Much like Cam Atkinson returning with little overall fanfare a few weeks ago, Kris Versteeg is back in the lineup for Florida. It is not often that a top-line, big-minutes winger is available for pickup. It is difficult to recommend him based on anything beyond his role and ice time, but consider him if you have the flexibility and can afford the plus/minus hit.

  Mon Tue Wed Thu Fri Sat Sun
  3/11 3/12 3/13 3/14 3/15 3/16 3/17
WSH   CAR   @CAR   @BOS BUF
BUF   NYR       OTT @WSH
NSH   @DAL   @VAN @CGY   @EDM
PHI     @NJD   NJD    
MTL     OTT     @NJD  
TOR   @WPG   PIT   WPG  
ANA   @MIN   @DAL   @STL  
DET     @CGY   @EDM @VAN  
LAK CGY @PHX   @SJS   SJS  
WPG   TOR   NYR   @TOR @OTT

Eric Fehr had displayed strong peripherals all season, but was not getting the ice time to make him worthy of fantasy consideration. That has changed over the past month or so, as he has been lining up with Nicklas Backstrom and Troy Brouwer. His strong possession game has translated into scoring, with four points in the last week alone. The downside for Fehr is that his on-ice shooting percentage is far outpacing his linemates' marks, suggesting regression, but in deeper leagues, he is a player to take a shot on.

A defenseman comparable to Fehr is Jake Muzzin of the Kings, who also had strong possession numbers but a small role earlier in the season. That seems to be changing as well. The solution to the failed Keaton Ellerby experiment has been slotting Muzzin alongside Drew Doughty at both even strength and on the power play. Consequently, his scoring numbers are starting to balloon, along with his ice time. Muzzin is a name to watch moving forward.  

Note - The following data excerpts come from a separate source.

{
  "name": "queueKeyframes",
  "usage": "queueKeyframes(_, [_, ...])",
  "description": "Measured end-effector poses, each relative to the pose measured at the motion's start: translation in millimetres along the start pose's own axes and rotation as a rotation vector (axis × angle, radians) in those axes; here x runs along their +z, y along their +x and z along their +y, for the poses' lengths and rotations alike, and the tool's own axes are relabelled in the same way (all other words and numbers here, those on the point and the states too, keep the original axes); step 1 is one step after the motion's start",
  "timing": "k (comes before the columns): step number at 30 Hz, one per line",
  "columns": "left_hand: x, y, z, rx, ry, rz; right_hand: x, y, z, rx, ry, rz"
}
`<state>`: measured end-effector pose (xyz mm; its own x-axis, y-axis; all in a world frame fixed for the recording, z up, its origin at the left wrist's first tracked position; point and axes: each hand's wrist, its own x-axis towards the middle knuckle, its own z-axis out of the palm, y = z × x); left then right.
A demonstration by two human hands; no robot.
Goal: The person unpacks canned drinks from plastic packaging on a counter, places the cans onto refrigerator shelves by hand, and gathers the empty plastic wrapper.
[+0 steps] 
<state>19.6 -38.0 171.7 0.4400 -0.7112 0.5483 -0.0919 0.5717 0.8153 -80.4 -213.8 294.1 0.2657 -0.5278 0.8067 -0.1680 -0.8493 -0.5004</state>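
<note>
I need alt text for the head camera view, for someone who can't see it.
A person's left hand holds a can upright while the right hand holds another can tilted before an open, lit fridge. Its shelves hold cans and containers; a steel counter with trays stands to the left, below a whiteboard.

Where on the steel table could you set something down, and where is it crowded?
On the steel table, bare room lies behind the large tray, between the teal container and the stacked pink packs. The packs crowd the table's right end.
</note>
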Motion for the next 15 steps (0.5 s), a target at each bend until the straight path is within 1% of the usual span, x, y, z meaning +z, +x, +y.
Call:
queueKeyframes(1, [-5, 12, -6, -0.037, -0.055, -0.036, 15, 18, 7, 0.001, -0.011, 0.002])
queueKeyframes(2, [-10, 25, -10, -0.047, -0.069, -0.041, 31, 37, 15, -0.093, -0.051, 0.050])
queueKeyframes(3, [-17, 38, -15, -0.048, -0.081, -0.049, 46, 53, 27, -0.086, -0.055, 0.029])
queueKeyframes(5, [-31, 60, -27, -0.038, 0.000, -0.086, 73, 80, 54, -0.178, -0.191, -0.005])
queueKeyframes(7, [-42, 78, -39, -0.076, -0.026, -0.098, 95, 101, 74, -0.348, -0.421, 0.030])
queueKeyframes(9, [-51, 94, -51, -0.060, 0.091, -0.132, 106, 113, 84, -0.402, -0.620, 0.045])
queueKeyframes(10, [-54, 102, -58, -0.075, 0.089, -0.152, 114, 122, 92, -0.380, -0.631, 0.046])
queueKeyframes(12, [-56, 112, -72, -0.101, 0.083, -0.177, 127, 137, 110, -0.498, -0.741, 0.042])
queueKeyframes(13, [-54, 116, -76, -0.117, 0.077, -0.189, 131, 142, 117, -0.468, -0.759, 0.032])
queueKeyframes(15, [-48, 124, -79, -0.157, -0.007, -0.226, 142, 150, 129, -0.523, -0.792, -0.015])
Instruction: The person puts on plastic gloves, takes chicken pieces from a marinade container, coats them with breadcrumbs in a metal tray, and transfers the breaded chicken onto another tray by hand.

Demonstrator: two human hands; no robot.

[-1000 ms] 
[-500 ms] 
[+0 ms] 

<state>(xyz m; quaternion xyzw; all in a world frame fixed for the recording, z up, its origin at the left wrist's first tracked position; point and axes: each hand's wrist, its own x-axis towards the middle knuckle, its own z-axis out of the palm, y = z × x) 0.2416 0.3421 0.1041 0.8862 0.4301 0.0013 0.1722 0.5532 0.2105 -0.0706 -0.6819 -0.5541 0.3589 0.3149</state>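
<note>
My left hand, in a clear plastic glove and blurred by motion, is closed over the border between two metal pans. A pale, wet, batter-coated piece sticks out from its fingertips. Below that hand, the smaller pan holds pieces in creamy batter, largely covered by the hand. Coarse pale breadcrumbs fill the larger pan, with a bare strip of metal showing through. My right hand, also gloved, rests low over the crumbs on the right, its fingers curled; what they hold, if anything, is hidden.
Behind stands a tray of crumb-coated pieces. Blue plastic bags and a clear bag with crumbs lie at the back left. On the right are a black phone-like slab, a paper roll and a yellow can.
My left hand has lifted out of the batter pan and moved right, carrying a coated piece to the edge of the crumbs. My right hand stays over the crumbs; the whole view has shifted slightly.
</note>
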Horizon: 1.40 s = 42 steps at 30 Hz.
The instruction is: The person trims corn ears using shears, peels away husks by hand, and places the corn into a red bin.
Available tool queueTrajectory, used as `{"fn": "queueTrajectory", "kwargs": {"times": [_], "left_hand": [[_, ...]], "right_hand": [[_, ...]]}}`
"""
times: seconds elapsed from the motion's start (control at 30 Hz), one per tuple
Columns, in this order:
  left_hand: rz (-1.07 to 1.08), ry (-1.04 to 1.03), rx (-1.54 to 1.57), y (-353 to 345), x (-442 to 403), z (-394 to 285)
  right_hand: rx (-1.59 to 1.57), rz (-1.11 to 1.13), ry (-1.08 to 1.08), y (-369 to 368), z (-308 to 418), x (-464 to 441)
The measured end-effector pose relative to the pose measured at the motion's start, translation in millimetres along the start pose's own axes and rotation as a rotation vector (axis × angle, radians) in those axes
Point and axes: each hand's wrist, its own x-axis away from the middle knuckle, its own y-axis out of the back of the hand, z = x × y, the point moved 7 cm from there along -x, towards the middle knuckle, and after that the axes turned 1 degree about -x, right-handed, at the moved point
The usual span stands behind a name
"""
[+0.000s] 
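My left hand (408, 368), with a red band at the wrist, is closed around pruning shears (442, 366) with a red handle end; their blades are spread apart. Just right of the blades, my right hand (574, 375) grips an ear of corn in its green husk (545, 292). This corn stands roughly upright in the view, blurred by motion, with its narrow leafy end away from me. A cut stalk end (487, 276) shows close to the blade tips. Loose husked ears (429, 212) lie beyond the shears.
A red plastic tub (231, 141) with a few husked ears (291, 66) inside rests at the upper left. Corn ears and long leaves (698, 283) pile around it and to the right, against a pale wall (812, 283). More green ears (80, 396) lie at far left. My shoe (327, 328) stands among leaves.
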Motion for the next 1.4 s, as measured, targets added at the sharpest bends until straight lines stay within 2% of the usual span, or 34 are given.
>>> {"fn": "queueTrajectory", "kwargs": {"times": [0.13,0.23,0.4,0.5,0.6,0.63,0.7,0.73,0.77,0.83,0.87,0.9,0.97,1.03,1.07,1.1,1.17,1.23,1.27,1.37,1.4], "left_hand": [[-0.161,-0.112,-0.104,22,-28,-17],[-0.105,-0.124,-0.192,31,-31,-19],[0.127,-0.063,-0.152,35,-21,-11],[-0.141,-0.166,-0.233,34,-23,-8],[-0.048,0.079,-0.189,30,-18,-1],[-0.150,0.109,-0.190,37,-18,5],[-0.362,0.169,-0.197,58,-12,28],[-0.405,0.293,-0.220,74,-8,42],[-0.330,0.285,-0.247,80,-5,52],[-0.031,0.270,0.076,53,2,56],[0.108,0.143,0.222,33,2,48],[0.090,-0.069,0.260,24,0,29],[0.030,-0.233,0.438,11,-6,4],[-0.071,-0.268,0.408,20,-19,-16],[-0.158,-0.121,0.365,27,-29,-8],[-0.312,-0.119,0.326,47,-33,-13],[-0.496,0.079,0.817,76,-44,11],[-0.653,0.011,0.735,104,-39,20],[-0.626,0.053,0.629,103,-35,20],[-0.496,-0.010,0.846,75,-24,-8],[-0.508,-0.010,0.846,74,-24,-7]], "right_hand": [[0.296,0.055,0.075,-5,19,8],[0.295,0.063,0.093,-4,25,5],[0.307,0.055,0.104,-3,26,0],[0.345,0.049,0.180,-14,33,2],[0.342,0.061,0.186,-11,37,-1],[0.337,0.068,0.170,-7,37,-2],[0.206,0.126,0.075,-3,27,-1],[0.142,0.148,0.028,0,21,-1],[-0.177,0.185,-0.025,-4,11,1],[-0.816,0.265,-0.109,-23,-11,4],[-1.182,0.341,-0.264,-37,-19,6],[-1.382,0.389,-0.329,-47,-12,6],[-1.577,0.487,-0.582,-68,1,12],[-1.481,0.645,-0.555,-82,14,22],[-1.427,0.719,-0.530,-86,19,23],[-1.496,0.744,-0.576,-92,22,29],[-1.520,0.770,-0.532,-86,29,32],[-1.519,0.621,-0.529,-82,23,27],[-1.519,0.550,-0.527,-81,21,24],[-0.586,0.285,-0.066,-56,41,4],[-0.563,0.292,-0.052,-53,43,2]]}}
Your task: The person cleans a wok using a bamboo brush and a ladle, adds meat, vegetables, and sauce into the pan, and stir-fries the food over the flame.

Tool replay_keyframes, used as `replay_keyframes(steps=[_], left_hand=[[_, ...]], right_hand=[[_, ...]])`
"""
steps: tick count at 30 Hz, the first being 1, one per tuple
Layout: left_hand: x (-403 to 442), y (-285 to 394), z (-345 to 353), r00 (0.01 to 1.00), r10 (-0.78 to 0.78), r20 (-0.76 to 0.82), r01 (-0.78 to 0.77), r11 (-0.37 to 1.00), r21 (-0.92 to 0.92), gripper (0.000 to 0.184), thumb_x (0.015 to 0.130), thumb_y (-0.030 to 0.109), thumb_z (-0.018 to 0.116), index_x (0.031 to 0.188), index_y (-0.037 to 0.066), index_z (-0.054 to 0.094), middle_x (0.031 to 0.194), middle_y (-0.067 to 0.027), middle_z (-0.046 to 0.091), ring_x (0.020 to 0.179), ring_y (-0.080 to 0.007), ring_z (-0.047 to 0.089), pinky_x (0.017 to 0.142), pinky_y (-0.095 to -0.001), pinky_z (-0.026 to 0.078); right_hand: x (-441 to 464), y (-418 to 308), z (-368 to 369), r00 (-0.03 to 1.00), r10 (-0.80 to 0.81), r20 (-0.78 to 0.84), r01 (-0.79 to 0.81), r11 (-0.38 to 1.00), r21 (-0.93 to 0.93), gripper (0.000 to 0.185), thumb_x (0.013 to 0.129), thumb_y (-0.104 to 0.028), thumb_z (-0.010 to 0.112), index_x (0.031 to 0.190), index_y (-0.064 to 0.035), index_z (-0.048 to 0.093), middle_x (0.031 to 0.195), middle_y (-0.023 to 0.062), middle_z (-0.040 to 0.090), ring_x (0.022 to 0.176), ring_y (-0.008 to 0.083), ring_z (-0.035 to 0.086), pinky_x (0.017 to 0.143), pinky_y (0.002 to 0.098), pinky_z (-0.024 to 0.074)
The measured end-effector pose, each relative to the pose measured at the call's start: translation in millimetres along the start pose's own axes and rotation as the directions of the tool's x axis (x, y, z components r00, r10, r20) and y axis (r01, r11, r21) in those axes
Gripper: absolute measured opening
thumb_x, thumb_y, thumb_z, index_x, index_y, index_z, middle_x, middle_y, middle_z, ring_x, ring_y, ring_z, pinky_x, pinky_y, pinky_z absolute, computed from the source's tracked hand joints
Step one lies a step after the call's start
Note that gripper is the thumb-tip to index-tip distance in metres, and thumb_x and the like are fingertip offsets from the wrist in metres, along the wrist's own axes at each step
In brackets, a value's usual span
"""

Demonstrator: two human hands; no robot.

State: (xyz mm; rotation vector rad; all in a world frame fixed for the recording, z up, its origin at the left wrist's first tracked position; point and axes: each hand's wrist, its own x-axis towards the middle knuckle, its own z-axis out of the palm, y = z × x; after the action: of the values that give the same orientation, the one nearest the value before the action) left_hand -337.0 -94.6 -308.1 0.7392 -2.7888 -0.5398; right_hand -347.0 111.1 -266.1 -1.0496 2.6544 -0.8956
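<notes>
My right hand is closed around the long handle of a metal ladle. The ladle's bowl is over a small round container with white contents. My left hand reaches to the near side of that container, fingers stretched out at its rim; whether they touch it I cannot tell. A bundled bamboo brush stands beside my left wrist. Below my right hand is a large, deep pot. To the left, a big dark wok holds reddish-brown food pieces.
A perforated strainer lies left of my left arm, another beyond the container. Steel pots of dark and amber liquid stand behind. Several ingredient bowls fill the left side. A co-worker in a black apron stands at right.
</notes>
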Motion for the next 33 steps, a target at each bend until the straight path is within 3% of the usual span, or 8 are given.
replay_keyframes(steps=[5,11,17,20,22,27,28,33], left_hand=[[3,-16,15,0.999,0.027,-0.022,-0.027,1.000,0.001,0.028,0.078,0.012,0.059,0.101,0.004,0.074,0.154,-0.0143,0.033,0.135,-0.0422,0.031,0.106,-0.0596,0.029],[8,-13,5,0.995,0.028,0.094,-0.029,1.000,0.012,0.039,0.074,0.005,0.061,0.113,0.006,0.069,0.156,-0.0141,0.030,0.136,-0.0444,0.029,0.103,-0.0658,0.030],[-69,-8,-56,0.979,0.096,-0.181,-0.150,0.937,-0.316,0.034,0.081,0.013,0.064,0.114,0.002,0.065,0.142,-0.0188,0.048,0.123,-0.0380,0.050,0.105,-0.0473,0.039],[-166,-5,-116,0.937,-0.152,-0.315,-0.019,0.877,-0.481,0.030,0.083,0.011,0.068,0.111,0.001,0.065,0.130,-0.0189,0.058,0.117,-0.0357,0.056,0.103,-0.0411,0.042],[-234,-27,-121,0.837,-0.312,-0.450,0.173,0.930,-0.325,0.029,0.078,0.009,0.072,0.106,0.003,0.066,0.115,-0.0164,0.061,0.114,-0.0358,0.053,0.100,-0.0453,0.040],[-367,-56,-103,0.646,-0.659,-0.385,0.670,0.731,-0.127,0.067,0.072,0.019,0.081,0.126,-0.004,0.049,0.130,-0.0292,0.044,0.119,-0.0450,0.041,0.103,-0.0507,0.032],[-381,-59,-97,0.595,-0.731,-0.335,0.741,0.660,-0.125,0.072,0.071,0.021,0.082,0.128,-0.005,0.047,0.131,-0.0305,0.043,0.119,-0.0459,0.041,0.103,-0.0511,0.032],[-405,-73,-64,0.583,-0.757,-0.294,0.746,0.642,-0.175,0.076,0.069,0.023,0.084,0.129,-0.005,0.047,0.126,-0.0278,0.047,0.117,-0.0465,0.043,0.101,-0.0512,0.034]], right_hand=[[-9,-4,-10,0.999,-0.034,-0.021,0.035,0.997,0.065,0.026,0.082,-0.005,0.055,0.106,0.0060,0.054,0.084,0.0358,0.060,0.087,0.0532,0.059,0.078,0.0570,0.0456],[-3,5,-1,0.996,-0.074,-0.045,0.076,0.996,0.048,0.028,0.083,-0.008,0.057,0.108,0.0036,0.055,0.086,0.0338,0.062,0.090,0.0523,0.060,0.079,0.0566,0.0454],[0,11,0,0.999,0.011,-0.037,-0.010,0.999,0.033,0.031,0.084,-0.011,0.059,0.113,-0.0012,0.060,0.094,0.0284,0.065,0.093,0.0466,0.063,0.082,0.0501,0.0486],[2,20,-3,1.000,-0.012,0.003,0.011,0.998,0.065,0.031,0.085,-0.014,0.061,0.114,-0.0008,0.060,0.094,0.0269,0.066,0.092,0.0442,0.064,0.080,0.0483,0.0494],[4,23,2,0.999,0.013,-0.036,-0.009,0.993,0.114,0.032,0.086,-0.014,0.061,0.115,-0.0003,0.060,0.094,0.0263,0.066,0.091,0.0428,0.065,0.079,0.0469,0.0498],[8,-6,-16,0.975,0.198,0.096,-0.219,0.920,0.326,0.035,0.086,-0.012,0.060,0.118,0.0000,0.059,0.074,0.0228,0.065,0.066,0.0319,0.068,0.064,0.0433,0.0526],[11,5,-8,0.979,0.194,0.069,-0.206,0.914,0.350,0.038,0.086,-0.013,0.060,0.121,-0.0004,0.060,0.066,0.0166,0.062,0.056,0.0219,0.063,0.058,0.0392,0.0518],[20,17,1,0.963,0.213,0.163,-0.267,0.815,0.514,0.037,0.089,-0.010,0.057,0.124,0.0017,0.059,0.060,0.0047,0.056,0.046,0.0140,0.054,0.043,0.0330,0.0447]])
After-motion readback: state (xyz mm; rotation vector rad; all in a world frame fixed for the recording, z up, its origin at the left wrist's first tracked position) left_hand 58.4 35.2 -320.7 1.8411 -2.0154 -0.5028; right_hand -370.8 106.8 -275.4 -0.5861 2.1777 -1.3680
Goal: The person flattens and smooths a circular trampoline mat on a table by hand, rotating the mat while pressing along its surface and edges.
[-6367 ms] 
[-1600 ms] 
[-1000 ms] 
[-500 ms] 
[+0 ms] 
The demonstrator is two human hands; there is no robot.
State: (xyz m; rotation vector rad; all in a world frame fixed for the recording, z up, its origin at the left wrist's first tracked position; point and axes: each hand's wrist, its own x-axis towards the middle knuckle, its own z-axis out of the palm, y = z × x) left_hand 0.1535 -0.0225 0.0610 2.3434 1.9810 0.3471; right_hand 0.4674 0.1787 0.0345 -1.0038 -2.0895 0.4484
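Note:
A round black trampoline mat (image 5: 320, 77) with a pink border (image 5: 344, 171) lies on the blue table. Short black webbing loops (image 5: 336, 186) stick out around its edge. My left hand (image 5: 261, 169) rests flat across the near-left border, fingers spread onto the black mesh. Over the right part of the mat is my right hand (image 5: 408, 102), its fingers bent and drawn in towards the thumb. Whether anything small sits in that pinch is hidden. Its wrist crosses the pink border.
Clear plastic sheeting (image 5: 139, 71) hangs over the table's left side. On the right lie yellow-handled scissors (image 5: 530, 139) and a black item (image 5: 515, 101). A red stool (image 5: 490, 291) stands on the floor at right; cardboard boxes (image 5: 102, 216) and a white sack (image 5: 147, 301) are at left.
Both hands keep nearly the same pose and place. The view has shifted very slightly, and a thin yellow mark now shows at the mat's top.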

  Mon Tue Wed Thu Fri Sat Sun
  3/11 3/12 3/13 3/14 3/15 3/16 3/17
PHX   LAK   @STL   @CBJ  
OTT BOS   @MTL     @BUF WPG
EDM   @COL     DET   NSH
CBJ   VAN   CHI   PHX  
NJD     PHI   @PHI MTL  
SJS   @STL   LAK   @LAK  
VAN   @CBJ   NSH   DET  
DAL   NSH   ANA   CHI  
CGY @LAK   DET   NSH    
PIT   BOS   @TOR   NYR BOS

For the first time all season, Columbus is not coded as a "hot matchup," due to their team defense improving strongly enough to push them to the top half of the league in fewest goals allowed/game. This is the case despite a 5v5 save percentage that has changed minimally over the past month (.902 to .909). Jack Johnson is a name to watch here—his possession issues are well-known, but his relative Corsi is nearly doubled from his time in Columbus last season, and his big-minute, power play quarterback role is incredibly appealing for fantasy. The concern with players like this is always plus/minus, so be wary, despite Johnson's plus-one mark in the three games since he returned from injury.